What is expected: Output exactly, with nothing added, the entries from the first line through the line with "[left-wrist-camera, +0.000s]".

Data extracted from a collection:

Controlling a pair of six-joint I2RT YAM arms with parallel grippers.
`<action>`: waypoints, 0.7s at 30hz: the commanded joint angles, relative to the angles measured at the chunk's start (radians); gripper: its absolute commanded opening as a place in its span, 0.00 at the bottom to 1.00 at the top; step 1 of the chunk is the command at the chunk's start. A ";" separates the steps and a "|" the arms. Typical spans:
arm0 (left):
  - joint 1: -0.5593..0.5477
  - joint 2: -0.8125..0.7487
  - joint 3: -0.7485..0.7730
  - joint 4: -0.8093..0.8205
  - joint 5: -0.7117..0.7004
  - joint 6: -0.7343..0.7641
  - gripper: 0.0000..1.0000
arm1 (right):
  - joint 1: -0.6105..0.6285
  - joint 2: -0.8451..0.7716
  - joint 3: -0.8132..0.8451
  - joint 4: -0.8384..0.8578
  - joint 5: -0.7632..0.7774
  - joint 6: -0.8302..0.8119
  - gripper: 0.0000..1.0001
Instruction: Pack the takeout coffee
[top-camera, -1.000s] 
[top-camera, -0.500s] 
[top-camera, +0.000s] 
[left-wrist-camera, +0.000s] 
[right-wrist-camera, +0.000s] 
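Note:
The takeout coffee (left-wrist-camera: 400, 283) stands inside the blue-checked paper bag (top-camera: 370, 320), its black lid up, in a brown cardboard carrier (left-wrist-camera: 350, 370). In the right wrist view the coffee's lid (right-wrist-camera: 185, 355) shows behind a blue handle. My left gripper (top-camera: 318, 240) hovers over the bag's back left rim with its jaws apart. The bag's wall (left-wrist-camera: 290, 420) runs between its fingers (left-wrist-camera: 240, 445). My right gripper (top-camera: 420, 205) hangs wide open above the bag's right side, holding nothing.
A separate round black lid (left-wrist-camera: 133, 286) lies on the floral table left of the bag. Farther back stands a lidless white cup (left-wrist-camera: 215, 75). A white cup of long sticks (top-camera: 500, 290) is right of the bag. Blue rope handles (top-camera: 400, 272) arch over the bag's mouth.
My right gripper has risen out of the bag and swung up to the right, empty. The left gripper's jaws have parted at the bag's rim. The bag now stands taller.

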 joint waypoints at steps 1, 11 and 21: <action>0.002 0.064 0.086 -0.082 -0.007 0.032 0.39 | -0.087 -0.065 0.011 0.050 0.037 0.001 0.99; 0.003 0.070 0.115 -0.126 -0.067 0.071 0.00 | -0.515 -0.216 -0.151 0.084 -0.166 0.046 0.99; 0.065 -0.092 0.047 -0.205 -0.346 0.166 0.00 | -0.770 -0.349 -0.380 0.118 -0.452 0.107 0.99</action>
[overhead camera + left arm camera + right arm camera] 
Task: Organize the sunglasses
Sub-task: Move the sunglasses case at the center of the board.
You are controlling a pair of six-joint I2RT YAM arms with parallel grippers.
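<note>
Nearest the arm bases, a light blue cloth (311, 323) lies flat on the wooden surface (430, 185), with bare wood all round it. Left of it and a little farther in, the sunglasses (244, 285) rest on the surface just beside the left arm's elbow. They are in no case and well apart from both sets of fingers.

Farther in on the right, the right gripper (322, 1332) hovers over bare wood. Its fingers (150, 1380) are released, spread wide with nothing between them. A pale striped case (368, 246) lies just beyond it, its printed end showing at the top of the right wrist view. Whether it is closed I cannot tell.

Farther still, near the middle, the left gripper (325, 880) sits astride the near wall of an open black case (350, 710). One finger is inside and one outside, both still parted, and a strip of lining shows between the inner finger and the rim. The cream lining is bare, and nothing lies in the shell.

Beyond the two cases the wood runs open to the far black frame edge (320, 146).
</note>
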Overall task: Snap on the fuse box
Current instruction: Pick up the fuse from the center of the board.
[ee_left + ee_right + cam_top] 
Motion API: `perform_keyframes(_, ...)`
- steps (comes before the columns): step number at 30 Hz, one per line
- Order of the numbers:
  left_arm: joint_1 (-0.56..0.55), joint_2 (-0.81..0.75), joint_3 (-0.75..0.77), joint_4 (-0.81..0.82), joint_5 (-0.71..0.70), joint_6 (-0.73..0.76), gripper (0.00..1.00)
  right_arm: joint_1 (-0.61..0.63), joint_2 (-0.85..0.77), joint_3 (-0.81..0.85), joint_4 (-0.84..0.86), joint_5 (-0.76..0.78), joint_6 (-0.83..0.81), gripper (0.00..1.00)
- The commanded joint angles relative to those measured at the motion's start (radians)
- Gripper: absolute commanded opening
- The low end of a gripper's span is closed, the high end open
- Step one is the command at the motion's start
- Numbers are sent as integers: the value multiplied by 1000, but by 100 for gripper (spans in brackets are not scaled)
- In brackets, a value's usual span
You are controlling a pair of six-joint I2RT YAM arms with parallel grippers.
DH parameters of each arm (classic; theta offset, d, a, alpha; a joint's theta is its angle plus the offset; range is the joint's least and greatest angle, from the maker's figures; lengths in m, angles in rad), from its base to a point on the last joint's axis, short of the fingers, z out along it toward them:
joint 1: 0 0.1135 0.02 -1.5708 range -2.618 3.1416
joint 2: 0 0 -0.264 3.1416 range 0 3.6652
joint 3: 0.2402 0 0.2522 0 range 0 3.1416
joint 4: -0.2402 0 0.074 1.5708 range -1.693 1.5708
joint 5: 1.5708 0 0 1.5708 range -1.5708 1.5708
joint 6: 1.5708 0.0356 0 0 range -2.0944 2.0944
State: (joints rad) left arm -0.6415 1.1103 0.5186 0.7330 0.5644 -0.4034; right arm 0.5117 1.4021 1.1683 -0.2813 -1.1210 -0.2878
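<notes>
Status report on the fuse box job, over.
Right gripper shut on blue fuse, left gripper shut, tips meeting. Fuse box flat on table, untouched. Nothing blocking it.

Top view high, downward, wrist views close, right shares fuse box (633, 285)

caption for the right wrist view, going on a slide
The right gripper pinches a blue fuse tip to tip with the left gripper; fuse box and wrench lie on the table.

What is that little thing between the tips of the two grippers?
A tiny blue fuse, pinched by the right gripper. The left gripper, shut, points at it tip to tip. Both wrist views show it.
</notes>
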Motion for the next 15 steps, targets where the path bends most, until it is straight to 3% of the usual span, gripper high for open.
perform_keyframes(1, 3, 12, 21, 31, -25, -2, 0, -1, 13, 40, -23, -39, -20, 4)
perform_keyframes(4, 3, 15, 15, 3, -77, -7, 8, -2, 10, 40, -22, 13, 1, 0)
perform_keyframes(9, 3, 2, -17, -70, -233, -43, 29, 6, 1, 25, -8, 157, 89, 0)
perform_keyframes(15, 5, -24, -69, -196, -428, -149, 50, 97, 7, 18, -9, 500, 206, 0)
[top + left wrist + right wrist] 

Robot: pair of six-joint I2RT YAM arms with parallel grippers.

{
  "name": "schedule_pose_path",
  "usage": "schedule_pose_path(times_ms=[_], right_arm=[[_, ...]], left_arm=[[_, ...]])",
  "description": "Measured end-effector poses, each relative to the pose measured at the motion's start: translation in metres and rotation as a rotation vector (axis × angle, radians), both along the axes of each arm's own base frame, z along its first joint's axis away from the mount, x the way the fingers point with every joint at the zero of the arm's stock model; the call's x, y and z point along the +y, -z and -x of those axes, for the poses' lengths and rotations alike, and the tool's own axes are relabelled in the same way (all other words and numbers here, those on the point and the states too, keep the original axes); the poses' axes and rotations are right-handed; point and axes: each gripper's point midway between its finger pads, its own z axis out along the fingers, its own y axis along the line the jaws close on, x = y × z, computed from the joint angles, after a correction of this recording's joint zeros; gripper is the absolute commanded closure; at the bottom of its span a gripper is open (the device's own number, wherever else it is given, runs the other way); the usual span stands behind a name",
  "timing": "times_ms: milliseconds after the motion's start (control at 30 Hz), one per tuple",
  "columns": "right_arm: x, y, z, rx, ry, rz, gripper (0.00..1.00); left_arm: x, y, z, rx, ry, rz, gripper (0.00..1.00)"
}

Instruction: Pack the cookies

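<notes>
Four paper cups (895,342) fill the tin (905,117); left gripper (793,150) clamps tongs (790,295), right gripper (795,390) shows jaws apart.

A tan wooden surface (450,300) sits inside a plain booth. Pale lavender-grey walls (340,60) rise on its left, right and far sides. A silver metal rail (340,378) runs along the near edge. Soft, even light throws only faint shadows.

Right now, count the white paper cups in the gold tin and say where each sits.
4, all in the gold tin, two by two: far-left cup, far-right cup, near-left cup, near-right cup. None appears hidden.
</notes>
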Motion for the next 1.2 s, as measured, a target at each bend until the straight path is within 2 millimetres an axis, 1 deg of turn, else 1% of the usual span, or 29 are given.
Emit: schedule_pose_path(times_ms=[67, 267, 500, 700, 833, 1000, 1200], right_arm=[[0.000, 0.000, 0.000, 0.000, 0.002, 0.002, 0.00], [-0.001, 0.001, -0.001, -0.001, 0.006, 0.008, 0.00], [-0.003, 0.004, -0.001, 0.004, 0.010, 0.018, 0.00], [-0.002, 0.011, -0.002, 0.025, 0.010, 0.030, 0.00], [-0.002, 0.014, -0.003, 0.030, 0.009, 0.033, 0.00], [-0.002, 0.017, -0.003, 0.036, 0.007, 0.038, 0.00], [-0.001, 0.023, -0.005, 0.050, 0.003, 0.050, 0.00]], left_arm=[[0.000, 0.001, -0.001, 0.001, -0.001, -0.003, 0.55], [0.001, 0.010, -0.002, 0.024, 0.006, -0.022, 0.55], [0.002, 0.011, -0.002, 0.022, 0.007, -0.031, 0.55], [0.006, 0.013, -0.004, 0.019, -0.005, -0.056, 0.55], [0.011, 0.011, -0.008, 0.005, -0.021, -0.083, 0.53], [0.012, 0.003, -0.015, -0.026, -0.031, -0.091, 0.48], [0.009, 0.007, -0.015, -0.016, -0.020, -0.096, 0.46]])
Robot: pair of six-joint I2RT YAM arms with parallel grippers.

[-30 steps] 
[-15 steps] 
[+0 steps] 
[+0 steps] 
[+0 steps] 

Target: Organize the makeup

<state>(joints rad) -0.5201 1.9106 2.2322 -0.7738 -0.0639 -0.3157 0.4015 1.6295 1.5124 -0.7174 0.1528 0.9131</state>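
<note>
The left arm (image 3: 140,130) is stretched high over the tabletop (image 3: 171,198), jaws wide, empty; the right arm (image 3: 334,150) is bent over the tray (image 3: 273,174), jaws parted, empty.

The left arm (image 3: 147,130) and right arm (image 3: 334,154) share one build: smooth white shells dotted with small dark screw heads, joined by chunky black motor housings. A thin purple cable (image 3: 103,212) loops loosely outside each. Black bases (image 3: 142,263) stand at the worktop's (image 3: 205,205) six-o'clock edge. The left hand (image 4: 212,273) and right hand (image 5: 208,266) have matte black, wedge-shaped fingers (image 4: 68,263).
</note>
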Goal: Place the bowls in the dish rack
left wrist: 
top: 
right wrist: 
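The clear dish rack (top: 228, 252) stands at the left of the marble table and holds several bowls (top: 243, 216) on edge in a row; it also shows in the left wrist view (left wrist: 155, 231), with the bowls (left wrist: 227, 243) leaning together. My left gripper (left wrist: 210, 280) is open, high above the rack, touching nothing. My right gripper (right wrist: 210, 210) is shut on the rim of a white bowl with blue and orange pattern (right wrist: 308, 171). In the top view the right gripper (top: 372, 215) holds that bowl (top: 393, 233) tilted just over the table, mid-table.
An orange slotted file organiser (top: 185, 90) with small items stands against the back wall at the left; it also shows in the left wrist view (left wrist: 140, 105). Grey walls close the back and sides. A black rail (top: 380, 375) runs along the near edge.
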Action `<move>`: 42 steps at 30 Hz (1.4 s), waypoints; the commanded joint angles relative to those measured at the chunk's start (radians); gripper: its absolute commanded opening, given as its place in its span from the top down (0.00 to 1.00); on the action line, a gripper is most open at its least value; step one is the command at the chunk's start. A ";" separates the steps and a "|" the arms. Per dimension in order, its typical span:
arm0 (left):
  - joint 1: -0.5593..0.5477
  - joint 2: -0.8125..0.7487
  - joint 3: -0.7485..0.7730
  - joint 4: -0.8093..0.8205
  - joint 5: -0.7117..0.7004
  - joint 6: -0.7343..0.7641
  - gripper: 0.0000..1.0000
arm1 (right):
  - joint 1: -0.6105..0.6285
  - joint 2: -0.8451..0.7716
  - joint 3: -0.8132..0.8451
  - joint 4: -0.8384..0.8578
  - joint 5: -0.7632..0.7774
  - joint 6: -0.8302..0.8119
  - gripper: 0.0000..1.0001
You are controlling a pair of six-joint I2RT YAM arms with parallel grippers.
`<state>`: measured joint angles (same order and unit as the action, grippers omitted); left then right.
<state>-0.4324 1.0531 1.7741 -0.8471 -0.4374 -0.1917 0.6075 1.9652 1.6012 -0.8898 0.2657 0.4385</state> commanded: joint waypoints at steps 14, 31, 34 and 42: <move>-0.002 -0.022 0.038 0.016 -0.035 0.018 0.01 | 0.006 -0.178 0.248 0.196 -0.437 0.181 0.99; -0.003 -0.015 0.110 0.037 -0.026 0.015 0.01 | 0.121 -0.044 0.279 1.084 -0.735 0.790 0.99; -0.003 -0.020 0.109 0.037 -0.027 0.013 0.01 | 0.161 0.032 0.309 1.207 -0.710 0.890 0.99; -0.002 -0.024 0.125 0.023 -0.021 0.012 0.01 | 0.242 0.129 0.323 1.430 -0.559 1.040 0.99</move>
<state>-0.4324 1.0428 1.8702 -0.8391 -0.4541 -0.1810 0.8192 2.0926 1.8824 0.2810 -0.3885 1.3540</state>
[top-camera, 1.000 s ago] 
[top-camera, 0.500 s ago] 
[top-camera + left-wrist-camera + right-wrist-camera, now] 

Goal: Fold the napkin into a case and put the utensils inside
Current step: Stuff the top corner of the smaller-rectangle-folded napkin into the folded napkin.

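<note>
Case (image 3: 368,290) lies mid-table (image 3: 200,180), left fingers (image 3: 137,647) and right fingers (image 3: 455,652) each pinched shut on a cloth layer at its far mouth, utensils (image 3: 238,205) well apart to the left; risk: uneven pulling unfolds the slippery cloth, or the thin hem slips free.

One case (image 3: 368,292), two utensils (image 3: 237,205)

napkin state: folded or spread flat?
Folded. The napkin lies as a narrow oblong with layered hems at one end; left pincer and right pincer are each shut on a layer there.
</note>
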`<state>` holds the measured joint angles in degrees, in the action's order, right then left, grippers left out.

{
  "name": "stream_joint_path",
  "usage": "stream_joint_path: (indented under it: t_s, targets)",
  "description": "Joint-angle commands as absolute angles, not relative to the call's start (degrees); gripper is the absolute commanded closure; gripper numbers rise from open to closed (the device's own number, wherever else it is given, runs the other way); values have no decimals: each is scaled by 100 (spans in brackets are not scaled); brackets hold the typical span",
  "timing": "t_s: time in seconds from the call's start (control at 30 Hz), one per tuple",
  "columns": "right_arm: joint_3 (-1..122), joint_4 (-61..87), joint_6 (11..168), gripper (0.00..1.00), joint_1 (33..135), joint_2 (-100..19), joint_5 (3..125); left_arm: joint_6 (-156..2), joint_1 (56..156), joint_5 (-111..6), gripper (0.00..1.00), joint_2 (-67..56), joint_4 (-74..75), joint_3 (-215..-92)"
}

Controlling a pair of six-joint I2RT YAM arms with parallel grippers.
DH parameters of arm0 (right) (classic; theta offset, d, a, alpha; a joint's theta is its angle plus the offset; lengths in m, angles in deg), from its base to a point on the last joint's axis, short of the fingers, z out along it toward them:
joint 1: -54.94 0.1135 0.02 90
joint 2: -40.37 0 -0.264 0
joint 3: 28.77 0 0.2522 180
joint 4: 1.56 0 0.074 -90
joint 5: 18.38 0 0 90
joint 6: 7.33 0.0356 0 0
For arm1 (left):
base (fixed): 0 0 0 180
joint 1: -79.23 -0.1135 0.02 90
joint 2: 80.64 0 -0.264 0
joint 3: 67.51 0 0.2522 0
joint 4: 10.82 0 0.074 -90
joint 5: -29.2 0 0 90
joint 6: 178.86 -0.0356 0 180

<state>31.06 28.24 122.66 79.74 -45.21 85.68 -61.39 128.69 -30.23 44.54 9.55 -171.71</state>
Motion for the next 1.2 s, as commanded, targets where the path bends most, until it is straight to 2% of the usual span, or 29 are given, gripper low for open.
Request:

Reply:
Controlling a pair of six-joint I2RT YAM arms with parallel grippers.
`<action>`: waypoints, 0.7s at 30hz: the commanded joint angles, relative to the angles measured at the chunk's start (radians); gripper: its absolute commanded opening as a place in its span, 0.00 at the bottom to 1.00 at the top; step 1 of the chunk is the command at the chunk's start. A ";" separates the steps and a "|" the arms. Typical spans:
arm0 (left):
  - joint 1: -0.5593..0.5477
  - joint 2: -0.8125..0.7487
  - joint 3: -0.7485..0.7730
  - joint 4: -0.8093..0.8205
  - joint 5: -0.7117..0.7004
  - joint 6: -0.7343..0.7641
  - gripper: 0.0000..1.0000
arm1 (right):
  - joint 1: -0.6105..0.6285
  - joint 2: -0.8451..0.7716
  - joint 3: -0.8132..0.8451
  - joint 4: -0.8384..0.8578
  - joint 5: -0.7632..0.7774
  - joint 6: -0.8302..0.8119
  - gripper: 0.0000..1.0001
Instruction: Pack the takeout coffee
[top-camera, -1.000s] 
[top-camera, -0.500s] 
[top-camera, +0.000s] 
[left-wrist-camera, +0.000s] 

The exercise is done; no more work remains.